[Work to complete]: Can you reproduce the data beneath, keeping every line exact?

[Dataset content]:

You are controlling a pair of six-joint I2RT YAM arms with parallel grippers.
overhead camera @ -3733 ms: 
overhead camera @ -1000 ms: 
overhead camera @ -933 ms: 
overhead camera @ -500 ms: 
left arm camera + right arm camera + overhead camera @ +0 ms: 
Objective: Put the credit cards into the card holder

[Task solution]:
You are controlling a pair of six-joint I2RT YAM arms with parallel grippers.
overhead camera @ -3733 ms: 
overhead camera @ -1000 ms: 
overhead camera @ -933 ms: 
overhead camera @ -500 ms: 
left arm camera + right arm camera + overhead camera @ +0 ms: 
Objective: Put the credit cards into the card holder

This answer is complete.